Tho*_*sen 26 struct pointers host cuda device
我正在开发一个项目,我需要我的CUDA设备在包含指针的结构上进行计算.
typedef struct StructA {
int* arr;
} StructA;
Run Code Online (Sandbox Code Playgroud)
当我为结构分配内存然后将其复制到设备时,它只会复制结构而不是指针的内容.现在我通过首先分配指针来解决这个问题,然后将主机结构设置为使用新指针(位于GPU上).以下代码示例使用上面的结构描述了此方法:
#define N 10
int main() {
int h_arr[N] = {1,2,3,4,5,6,7,8,9,10};
StructA *h_a = (StructA*)malloc(sizeof(StructA));
StructA *d_a;
int *d_arr;
// 1. Allocate device struct.
cudaMalloc((void**) &d_a, sizeof(StructA));
// 2. Allocate device pointer.
cudaMalloc((void**) &(d_arr), sizeof(int)*N);
// 3. Copy pointer content from host to device.

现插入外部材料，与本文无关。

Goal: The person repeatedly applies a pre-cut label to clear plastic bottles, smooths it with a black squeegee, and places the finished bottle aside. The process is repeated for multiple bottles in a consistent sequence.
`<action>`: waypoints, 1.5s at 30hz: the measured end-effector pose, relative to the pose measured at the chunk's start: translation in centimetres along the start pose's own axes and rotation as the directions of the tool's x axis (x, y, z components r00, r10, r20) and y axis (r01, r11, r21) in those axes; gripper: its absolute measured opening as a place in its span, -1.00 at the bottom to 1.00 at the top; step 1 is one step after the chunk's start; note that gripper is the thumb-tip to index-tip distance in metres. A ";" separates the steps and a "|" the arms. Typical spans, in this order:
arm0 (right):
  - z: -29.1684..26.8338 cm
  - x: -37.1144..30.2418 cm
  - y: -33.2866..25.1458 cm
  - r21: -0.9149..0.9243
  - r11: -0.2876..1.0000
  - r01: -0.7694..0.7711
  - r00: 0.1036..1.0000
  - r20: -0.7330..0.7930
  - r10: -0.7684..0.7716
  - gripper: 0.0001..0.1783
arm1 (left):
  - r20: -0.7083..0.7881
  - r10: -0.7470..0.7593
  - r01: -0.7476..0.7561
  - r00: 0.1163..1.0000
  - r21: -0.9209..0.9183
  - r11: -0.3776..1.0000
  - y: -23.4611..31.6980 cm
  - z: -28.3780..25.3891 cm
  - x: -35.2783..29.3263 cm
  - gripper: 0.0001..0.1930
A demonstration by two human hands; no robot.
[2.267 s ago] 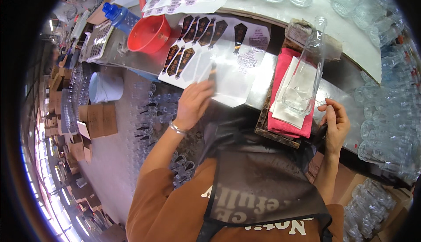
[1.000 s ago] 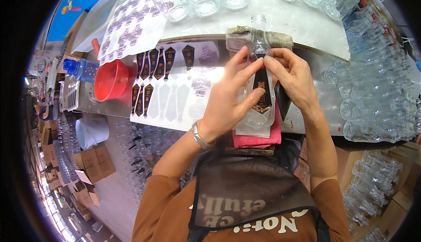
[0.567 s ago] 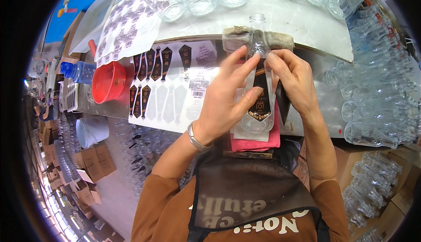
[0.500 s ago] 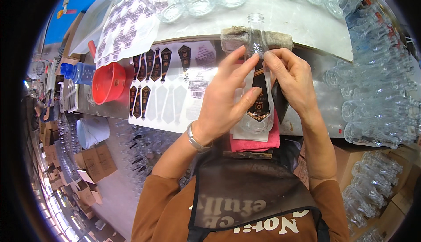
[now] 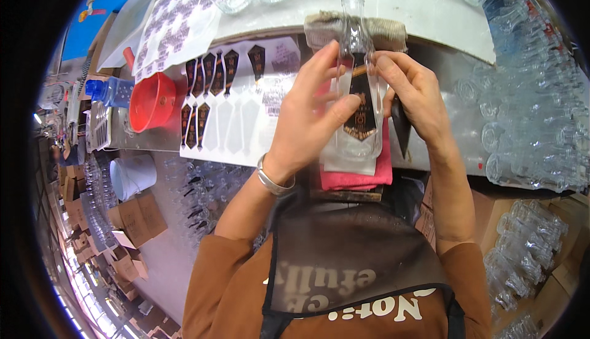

cudaMemcpy(d_arr, h_arr, sizeof(int)*N, cudaMemcpyHostToDevice);
// 4. Point to device pointer in host struct.
h_a->arr = d_arr;
// 5. Copy struct from host to device.
cudaMemcpy(d_a, h_a, sizeof(StructA), cudaMemcpyHostToDevice);
// 6. Call kernel.
kernel<<<N,1>>>(d_a);
// 7. Copy struct from device to host.
cudaMemcpy(h_a, d_a, sizeof(StructA), cudaMemcpyDeviceToHost);
// 8. Copy pointer from device to host.
cudaMemcpy(h_arr, d_arr, sizeof(int)*N, cudaMemcpyDeviceToHost);
// 9. Point to host pointer in host struct.
h_a->arr = h_arr;
}
Run Code Online (Sandbox Code Playgroud)
我的问题是:这是做到这一点的方法吗?
这似乎是一项非常多的工作,我提醒你,这是一个非常简单的结构.如果我的struct包含许多带指针本身的指针或结构,则分配和复制的代码将非常广泛且令人困惑.
har*_*ism 24
编辑: CUDA 6引入了统一内存,这使得"深度复制"问题变得更加容易.有关详细信息,请参阅此帖子.
不要忘记您可以按值将结构传递给内核.此代码有效:
// pass struct by value (may not be efficient for complex structures)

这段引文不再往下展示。